ACTIVITY:
Gather all lines from the material that contain "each".

DATA SECTION:
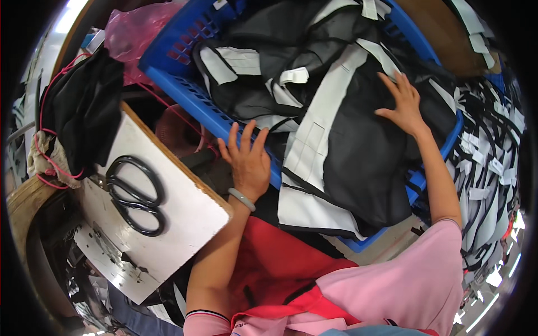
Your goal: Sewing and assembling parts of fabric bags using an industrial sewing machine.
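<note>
A blue plastic basket [190, 92] holds a heap of black fabric pieces [364, 151] with white strips [325, 106] sewn on them. My left hand [246, 159], a pale bangle on its wrist, lies with fingers spread on the basket's near rim and holds nothing. Over on the right side of the heap, my right hand [400, 103] presses flat on the black fabric, its fingers apart. Part of the heap hangs over the basket's near edge toward my red and pink clothing.
Large black-handled scissors [134, 196] lie on a white board [179, 224] to my left. A black cloth with red cord [84, 112] sits beyond it, a pink plastic bag [131, 33] farther back. A pile of black and white pieces [487, 162] fills the right.
</note>
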Demonstrator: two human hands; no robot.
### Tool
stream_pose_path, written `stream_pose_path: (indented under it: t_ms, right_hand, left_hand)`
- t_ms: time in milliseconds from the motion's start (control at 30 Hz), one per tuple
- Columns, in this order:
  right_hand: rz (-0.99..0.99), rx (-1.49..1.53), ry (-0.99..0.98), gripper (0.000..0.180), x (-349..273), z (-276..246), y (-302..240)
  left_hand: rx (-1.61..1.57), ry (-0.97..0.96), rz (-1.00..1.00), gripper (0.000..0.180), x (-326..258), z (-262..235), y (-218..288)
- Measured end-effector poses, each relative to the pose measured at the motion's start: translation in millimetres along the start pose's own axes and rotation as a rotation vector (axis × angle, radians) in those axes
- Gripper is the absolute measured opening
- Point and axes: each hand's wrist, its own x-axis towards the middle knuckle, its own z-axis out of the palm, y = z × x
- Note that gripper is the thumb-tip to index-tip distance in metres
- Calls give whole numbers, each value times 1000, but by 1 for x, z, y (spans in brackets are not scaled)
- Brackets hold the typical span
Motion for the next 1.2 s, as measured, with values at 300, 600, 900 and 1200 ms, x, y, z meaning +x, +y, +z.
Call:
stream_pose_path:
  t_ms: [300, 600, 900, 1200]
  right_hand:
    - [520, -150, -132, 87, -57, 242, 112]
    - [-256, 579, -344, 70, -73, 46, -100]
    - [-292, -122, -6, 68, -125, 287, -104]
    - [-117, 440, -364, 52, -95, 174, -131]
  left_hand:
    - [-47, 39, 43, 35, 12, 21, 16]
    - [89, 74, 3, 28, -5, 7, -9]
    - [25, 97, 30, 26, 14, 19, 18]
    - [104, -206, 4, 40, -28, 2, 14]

THE ANSWER:
- Measured end-effector poses, each relative to the pose measured at the motion's start: translation in millimetres along the start pose's own axes and rotation as a rotation vector (axis × angle, radians) in those axes
- Point and axes: each hand's wrist, its own x-axis towards the middle knuckle, its own z-axis out of the palm, y = z × x
- Calls give whole numbers, each value times 1000, but by 1 for x, z, y (spans in brackets are not scaled)

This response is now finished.